I had an interesting exchange of e-mail messages with some of my colleagues recently. The topic was the number of neural network output nodes/neurons to use for a classification problem. For example, suppose the problem at hand is to classify/predict a person’s sex (either male or female) based on some set of input data such as height, political party affiliation and so on. You could create a neural network with two output nodes, one for each sex, and use softmax activation so that the outputs sum to 1.0 and could be interpreted as probabilities. For example if output node 0 is male and output node 1 is female, and the neural network output values are 0.75 and 0.25, you’d conclude the person is a male.

On the other hand, you could create a neural network with just one output node, and use log-sigmoid activation so that the single output, which will be between 0 and 1, represents the probability of just one of the two classes (say, male). So if the output was 0.44, you’d infer the probability of male is 0.44 and therefore the probability of female is 0.56 and conclude the person is female.

Which approach is better? Either approach will, theoretically, give the same result. The two-output-node neural network design will, again in theory, be harder to train because there are additional weights and an extra bias value. However, and this is the main point of my post here, if you want to use weight decay, you should use the two-output-node design. Weight decay is a technique that penalizes large weights by adding a factor, which is proportional to the weights, to the error term, during training. When using weight decay, it seems reasonable to want explicit weights for all classes; but there is no research I’m aware of that investigates this idea. By the way, the point of weight decay is to limit over-fitting — over-fitting often generates large weight values, so avoiding large weight values will in principle help prevent over-fitting.

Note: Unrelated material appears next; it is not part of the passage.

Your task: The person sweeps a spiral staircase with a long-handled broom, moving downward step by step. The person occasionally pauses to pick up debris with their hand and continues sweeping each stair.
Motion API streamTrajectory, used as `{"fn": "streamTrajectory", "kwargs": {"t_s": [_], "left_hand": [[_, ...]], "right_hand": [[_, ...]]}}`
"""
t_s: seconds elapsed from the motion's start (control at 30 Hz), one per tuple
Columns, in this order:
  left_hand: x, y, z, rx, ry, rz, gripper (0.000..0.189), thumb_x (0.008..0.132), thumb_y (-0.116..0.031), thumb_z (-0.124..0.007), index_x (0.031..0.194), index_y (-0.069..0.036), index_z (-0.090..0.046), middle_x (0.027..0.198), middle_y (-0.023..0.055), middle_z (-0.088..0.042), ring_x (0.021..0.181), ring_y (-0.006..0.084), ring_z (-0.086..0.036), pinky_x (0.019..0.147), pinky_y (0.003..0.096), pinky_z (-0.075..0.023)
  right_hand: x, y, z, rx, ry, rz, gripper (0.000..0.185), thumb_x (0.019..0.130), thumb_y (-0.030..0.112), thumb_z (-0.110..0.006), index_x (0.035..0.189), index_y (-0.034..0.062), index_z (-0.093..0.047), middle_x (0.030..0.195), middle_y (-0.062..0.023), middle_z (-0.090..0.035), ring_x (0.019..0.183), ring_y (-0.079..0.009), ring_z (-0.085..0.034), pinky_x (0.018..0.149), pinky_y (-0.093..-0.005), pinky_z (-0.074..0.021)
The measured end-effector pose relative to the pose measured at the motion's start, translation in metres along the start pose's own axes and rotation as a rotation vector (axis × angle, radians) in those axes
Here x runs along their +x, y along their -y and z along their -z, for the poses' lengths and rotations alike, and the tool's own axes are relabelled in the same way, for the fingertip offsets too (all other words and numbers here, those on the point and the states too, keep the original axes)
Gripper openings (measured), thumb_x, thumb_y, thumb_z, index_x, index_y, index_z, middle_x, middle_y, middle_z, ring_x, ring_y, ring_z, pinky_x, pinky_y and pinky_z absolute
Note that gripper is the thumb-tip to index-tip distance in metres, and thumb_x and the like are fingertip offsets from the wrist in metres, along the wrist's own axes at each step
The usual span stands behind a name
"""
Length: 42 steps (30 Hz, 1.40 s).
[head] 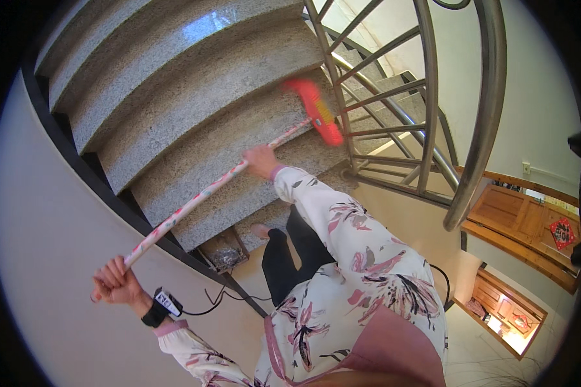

What about classification with more than two output classes? Suppose you are trying to classify/predict political party affiliation where there are four possible values: democrat, republican, independent, other. The principle is the same. You could design a neural network with four output nodes and use softmax activation, or you could use just three outputs combined with log-sigmoid activation.

My personal preference is to use the same number of output nodes as there are dependent variable classes. I think the extra training effort required is a relatively small price to pay in return for being able to use weight decay when I want, and for being able to directly interpret output values as probabilities. Most of my colleagues do not agree and prefer the n-1 output node design approach.